Waymo Usa Dados de Câmeras Internas para Treinar IA Generativa: Privacidade em Questão
A Waymo, empresa de veículos autônomos da Alphabet, está preparando o uso de dados de seus robotaxis, incluindo vídeos de câmeras internas associados à identidade dos passageiros, para treinar modelos de inteligência artificial generativa. Esta informação foi descoberta por uma versão não lançada da política de privacidade da empresa, revelada pela pesquisadora Jane Manchun Wong.

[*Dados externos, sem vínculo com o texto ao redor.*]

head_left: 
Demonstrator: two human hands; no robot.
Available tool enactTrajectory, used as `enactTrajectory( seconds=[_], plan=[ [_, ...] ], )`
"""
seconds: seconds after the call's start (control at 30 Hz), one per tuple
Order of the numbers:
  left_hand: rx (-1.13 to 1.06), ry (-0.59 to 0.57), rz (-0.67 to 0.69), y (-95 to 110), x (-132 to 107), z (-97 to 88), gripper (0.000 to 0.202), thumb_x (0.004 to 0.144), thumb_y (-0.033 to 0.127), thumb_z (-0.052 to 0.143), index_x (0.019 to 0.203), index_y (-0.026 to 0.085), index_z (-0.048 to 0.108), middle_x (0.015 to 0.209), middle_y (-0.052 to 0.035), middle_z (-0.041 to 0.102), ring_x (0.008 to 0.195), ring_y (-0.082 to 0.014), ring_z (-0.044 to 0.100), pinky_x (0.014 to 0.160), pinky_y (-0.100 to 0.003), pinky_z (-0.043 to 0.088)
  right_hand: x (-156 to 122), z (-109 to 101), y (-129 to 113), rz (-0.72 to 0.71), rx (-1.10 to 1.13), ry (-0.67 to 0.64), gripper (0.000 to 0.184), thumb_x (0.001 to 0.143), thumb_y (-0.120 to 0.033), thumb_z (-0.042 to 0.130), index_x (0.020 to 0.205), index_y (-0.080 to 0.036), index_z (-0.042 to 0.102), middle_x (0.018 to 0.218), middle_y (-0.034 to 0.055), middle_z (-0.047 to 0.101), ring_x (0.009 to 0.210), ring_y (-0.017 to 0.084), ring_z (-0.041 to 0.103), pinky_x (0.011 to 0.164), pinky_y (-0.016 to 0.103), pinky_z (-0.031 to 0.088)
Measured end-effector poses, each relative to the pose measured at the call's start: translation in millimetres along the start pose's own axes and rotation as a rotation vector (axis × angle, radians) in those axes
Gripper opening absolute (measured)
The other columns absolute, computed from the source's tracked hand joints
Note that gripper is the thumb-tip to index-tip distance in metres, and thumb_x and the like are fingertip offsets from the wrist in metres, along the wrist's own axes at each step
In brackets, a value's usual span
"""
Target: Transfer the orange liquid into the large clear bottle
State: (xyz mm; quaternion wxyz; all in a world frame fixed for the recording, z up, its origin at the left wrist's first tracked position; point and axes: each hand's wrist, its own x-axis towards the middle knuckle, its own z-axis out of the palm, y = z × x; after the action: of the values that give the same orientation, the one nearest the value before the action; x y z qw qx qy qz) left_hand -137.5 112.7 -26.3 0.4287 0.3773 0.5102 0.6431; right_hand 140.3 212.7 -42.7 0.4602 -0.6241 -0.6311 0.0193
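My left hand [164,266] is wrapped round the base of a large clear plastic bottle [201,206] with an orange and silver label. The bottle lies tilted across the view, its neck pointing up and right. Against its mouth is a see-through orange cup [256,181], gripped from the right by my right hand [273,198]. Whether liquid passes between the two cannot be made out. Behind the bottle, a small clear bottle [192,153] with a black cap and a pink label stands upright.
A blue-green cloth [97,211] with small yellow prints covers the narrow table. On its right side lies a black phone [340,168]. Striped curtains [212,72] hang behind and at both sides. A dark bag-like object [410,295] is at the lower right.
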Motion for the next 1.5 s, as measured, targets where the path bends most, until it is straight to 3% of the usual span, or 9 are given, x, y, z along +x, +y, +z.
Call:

O documento vazado sugere que a Waymo também pode compartilhar esses dados para personalizar anúncios, levantando novas questões sobre até que ponto o comportamento dos passageiros dentro dos veículos autônomos pode ser utilizado para treinamento de IA e marketing. A política de privacidade afirma que a Waymo pode compartilhar dados para melhorar e analisar sua funcionalidade e personalizar produtos, serviços, anúncios e ofertas de acordo com os interesses dos usuários. Os passageiros têm a opção de optar por não compartilhar suas informações com terceiros, exceto quando necessário para o funcionamento do serviço.
De acordo com as leis de privacidade da Califórnia, os passageiros podem optar por não permitir que a Waymo ou suas afiliadas usem suas informações pessoais, incluindo dados de câmeras internas associados à sua identidade, para treinamento de IA generativa. No entanto, não está claro quais dados internos podem ser usados para treinar esses modelos, nem quais seriam os casos de uso pretendidos. Também não é óbvio que tipo de dados as câmeras internas capturam – expressões faciais? Linguagem corporal? – ou se a Waymo está usando esses dados para treinar modelos internos ou se está compartilhando esses dados com outras empresas do Alphabet que trabalham com IA, como Google ou DeepMind.
A Waymo é, até o momento, a única empresa de veículos autônomos que gera receita com corridas de robotaxis nos Estados Unidos. Até fevereiro, a empresa registrava mais de 200.000 corridas pagas de robotaxis por semana através de seus serviços comerciais em Los Angeles, San Francisco, Phoenix e Austin. Isso representa um aumento significativo em relação às 10.000 corridas por semana de dois anos atrás e sinaliza um crescimento contínuo à medida que a Waymo se expande para novos mercados. A empresa planeja lançar serviços comerciais em Atlanta, Miami e Washington D.C. nos próximos dois anos.
Apesar desses avanços, a Waymo ainda é provavelmente uma fonte de prejuízo para a Alphabet, o que pode explicar por que a empresa está explorando outras fontes de receita, como publicidade dentro dos veículos e compartilhamento de dados para modelos de IA generativa. No ano passado, a Alphabet investiu mais US$ 5 bilhões na Waymo, e a empresa levantou um adicional de US$ 5,6 bilhões de investidores externos, elevando sua avaliação para mais de US$ 45 bilhões.
A Waymo continua a investir pesadamente em P&D e a incorrer nos custos de expansão, incluindo o crescimento de sua frota, compra de equipamentos especializados, manutenção de veículos e infraestrutura de carregamento. Não está claro quanto tempo levará para a Waymo alcançar o ponto de equilíbrio, muito menos a lucratividade. A Alphabet não divulga os resultados financeiros da Waymo em seu relatório de ganhos. Em vez disso, a Waymo é incluída na seção "outras apostas" do balanço da Alphabet, que em 2024 registrou um prejuízo operacional de US$ 1,2 bilhões.